◆ **The problem**: Find the lines of the records in which the word "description" appears and report how many there are, as a number alone.
------
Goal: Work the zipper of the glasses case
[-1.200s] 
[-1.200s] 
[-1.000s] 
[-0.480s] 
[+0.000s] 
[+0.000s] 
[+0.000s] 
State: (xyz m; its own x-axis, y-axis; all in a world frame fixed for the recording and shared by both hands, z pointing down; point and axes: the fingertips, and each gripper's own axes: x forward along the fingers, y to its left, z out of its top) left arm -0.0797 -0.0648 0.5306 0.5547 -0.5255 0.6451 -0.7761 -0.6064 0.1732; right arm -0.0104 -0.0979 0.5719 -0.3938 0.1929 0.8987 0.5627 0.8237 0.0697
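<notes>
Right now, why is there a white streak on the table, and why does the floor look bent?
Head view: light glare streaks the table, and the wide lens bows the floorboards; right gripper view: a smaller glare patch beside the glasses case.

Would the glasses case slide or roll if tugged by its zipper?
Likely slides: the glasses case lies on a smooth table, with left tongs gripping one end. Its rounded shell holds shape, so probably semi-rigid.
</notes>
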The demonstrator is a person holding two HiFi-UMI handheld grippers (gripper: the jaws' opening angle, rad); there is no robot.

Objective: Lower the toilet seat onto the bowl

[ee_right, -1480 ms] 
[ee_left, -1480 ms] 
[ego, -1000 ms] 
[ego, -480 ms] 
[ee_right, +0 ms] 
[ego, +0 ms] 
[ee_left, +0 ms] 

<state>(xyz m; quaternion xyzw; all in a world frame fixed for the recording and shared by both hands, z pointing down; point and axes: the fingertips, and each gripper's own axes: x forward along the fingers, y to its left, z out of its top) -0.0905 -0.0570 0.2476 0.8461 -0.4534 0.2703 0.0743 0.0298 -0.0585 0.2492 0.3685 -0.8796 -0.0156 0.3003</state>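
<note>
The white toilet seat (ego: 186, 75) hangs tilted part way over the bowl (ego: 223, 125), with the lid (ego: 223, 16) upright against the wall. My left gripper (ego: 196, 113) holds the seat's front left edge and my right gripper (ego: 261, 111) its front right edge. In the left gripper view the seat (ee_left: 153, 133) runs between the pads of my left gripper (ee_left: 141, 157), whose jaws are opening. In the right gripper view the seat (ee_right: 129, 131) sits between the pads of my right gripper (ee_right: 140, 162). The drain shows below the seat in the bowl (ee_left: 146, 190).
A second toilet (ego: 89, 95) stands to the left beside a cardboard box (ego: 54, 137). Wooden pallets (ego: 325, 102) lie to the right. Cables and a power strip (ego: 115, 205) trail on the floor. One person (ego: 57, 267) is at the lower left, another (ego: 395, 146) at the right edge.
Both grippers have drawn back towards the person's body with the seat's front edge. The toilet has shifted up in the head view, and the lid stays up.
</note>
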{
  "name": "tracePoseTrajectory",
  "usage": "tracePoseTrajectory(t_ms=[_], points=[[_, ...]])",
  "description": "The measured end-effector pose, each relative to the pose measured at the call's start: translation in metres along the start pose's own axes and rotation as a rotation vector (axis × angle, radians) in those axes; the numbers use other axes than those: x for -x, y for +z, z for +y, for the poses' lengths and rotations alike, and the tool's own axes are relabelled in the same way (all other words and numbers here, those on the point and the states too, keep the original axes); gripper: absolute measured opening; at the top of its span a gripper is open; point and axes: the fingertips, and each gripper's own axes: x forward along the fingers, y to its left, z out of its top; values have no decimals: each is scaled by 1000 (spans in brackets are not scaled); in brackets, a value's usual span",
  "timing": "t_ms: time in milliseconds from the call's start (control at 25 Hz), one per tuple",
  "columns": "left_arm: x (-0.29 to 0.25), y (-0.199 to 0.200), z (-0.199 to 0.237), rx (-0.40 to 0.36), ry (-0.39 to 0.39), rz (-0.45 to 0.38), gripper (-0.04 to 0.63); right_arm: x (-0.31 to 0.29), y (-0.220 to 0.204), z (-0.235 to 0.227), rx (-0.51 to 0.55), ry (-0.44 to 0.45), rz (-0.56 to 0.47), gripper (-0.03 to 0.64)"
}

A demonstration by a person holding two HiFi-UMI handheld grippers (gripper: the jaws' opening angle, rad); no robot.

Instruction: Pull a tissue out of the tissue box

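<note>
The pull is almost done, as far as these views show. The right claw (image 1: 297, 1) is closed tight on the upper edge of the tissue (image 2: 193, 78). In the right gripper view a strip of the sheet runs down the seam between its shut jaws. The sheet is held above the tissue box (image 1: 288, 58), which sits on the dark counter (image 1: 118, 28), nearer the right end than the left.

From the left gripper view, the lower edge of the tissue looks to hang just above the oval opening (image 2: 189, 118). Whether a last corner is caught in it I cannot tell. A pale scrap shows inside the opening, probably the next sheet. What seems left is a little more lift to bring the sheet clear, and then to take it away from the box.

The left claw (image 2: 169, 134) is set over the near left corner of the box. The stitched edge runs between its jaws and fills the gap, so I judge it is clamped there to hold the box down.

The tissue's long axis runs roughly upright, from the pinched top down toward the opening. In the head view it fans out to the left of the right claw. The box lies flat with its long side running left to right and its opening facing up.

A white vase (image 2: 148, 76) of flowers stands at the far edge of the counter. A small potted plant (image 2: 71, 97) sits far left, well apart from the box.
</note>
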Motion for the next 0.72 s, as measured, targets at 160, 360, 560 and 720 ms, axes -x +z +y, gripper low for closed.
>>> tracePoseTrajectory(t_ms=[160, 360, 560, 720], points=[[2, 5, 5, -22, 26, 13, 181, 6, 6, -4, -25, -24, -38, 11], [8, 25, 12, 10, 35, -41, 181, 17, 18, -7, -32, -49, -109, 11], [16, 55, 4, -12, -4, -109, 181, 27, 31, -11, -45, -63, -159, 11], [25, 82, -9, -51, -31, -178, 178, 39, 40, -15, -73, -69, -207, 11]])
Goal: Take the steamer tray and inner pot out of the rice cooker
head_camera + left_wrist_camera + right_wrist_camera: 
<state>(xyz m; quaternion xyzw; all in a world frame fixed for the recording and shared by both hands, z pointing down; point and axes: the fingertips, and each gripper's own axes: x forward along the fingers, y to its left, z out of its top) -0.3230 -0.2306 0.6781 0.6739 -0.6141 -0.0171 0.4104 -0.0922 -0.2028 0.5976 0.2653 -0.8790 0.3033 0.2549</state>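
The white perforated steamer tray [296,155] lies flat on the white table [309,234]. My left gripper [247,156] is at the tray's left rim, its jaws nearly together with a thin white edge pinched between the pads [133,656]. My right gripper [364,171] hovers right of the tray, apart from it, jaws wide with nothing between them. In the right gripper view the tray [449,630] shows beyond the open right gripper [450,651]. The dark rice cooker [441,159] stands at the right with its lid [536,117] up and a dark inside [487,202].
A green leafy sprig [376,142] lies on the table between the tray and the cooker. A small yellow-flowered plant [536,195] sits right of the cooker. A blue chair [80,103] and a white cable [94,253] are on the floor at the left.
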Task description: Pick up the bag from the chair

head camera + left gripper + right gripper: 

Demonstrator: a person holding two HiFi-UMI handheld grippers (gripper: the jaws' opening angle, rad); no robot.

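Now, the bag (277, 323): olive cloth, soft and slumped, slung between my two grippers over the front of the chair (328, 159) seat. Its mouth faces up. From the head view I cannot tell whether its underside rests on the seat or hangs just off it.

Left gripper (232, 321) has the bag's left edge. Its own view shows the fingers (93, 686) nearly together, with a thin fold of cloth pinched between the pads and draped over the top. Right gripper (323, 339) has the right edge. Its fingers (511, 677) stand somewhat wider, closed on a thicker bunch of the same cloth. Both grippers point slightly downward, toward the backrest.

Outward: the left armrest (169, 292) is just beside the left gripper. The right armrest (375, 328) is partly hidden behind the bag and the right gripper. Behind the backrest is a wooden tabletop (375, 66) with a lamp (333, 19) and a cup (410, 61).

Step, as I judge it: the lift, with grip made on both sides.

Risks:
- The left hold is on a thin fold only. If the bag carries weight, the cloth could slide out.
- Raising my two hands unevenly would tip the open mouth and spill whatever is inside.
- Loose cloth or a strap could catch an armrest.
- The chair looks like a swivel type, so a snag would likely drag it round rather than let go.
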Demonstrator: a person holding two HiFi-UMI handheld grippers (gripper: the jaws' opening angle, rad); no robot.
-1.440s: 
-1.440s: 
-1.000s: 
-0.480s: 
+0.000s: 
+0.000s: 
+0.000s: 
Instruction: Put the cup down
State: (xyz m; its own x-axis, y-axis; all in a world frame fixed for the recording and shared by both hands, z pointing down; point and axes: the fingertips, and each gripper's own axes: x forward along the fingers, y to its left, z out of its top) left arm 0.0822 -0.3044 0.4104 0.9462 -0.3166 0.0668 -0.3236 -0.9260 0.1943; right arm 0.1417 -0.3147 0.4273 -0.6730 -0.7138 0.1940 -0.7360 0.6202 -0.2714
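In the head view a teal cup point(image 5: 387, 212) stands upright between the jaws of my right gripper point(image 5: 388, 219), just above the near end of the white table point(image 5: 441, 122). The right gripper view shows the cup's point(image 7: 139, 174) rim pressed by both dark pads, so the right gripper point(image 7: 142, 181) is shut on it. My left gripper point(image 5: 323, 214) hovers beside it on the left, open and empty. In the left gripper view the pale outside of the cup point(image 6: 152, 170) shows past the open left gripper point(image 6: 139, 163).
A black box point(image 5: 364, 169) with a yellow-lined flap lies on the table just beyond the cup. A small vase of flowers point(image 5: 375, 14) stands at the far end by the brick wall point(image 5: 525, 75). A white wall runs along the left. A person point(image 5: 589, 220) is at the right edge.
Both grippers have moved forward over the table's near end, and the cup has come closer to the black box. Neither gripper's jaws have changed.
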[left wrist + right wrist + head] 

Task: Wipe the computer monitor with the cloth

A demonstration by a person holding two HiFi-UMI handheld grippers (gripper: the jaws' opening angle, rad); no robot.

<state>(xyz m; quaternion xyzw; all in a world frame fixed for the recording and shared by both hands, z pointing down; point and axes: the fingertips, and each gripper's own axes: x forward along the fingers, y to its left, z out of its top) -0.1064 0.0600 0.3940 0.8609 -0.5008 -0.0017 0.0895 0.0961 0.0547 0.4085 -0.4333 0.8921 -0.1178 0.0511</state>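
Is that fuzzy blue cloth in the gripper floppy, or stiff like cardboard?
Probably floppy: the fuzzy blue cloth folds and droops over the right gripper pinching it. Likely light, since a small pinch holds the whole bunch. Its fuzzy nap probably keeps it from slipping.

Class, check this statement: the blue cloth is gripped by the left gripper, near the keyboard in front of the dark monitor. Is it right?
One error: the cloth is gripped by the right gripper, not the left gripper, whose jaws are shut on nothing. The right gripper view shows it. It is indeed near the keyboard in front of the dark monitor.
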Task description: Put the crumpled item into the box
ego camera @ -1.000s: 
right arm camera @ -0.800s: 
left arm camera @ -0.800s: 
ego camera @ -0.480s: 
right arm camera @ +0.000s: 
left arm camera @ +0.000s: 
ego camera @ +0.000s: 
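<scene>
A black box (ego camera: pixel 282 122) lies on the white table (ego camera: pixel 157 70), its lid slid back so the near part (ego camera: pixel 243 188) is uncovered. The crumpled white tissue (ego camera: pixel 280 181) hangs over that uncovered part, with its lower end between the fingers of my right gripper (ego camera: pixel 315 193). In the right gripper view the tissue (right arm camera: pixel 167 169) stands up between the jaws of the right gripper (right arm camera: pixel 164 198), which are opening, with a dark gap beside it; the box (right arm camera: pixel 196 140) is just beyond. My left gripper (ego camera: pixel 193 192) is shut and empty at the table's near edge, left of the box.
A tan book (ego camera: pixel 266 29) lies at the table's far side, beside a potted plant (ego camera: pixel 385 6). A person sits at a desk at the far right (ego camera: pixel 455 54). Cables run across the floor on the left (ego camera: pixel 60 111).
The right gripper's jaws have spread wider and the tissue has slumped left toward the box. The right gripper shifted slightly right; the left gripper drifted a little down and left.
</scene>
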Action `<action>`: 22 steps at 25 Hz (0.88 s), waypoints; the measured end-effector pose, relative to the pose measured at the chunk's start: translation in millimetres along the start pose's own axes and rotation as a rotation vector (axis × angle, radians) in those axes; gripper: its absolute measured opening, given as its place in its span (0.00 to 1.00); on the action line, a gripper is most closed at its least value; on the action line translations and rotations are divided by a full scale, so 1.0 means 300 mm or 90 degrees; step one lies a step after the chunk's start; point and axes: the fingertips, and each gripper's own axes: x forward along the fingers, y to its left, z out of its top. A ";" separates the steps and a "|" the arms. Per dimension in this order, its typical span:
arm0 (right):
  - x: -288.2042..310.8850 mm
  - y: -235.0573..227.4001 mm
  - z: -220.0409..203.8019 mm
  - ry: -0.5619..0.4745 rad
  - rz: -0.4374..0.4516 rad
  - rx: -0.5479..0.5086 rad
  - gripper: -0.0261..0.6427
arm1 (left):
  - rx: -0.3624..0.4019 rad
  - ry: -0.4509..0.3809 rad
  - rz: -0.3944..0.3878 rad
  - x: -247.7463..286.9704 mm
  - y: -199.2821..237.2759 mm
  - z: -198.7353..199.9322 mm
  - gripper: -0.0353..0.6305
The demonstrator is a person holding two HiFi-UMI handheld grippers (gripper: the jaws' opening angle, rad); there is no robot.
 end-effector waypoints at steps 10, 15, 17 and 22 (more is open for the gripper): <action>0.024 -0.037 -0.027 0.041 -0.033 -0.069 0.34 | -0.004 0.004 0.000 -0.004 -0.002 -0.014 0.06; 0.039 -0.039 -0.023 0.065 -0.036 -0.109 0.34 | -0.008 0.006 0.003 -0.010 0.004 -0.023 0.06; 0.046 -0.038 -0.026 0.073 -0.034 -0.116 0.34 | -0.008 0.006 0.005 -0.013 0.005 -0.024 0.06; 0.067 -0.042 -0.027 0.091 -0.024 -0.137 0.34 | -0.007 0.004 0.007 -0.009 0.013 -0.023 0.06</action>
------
◆ **Task answer**: 3